WHAT YOU NEED TO DO
The whole listing is to be printed again exactly.

-- Opening Marker --

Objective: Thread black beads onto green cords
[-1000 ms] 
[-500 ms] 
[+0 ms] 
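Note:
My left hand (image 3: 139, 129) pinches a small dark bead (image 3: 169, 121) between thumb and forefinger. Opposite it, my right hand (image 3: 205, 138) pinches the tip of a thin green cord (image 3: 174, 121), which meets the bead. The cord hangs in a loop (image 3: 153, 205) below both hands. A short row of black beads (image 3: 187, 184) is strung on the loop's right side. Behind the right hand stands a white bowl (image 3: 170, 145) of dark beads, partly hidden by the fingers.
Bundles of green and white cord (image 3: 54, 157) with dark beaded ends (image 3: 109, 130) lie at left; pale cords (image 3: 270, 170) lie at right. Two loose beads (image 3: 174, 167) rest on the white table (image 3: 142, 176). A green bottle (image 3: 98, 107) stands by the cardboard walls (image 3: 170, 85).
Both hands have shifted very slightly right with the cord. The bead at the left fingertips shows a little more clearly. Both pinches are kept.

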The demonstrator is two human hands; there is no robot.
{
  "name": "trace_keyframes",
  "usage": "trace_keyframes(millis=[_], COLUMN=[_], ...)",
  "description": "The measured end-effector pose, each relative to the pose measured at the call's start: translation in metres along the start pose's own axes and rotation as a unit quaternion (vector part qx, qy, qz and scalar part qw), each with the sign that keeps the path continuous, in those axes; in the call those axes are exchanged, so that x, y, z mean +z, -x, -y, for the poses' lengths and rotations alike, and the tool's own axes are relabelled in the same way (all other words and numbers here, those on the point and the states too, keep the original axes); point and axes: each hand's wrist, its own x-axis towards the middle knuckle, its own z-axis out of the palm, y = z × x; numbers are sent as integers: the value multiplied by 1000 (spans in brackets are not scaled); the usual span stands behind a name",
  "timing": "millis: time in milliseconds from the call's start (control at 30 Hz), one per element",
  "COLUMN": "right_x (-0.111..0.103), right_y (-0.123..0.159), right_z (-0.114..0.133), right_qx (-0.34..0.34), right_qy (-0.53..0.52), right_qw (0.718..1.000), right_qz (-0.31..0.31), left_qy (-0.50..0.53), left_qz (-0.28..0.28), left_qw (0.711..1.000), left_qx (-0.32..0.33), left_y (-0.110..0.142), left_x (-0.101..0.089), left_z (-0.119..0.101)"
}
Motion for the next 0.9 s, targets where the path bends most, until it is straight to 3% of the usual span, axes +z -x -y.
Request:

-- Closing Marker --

ANSWER FOR THIS EXERCISE
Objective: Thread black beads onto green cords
[-1000 ms] 
[-500 ms] 
[+0 ms] 
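Note:
My left hand (image 3: 139, 129) pinches a small dark bead (image 3: 169, 121) between thumb and forefinger. Opposite it, my right hand (image 3: 205, 138) pinches the tip of a thin green cord (image 3: 174, 121), which meets the bead. The cord hangs in a loop (image 3: 153, 205) below both hands. A short row of black beads (image 3: 187, 184) is strung on the loop's right side. Behind the right hand stands a white bowl (image 3: 170, 145) of dark beads, partly hidden by the fingers.
Bundles of green and white cord (image 3: 54, 157) with dark beaded ends (image 3: 109, 130) lie at left; pale cords (image 3: 270, 170) lie at right. Two loose beads (image 3: 174, 167) rest on the white table (image 3: 142, 176). A green bottle (image 3: 98, 107) stands by the cardboard walls (image 3: 170, 85).
Both hands have shifted very slightly right with the cord. The bead at the left fingertips shows a little more clearly. Both pinches are kept.
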
The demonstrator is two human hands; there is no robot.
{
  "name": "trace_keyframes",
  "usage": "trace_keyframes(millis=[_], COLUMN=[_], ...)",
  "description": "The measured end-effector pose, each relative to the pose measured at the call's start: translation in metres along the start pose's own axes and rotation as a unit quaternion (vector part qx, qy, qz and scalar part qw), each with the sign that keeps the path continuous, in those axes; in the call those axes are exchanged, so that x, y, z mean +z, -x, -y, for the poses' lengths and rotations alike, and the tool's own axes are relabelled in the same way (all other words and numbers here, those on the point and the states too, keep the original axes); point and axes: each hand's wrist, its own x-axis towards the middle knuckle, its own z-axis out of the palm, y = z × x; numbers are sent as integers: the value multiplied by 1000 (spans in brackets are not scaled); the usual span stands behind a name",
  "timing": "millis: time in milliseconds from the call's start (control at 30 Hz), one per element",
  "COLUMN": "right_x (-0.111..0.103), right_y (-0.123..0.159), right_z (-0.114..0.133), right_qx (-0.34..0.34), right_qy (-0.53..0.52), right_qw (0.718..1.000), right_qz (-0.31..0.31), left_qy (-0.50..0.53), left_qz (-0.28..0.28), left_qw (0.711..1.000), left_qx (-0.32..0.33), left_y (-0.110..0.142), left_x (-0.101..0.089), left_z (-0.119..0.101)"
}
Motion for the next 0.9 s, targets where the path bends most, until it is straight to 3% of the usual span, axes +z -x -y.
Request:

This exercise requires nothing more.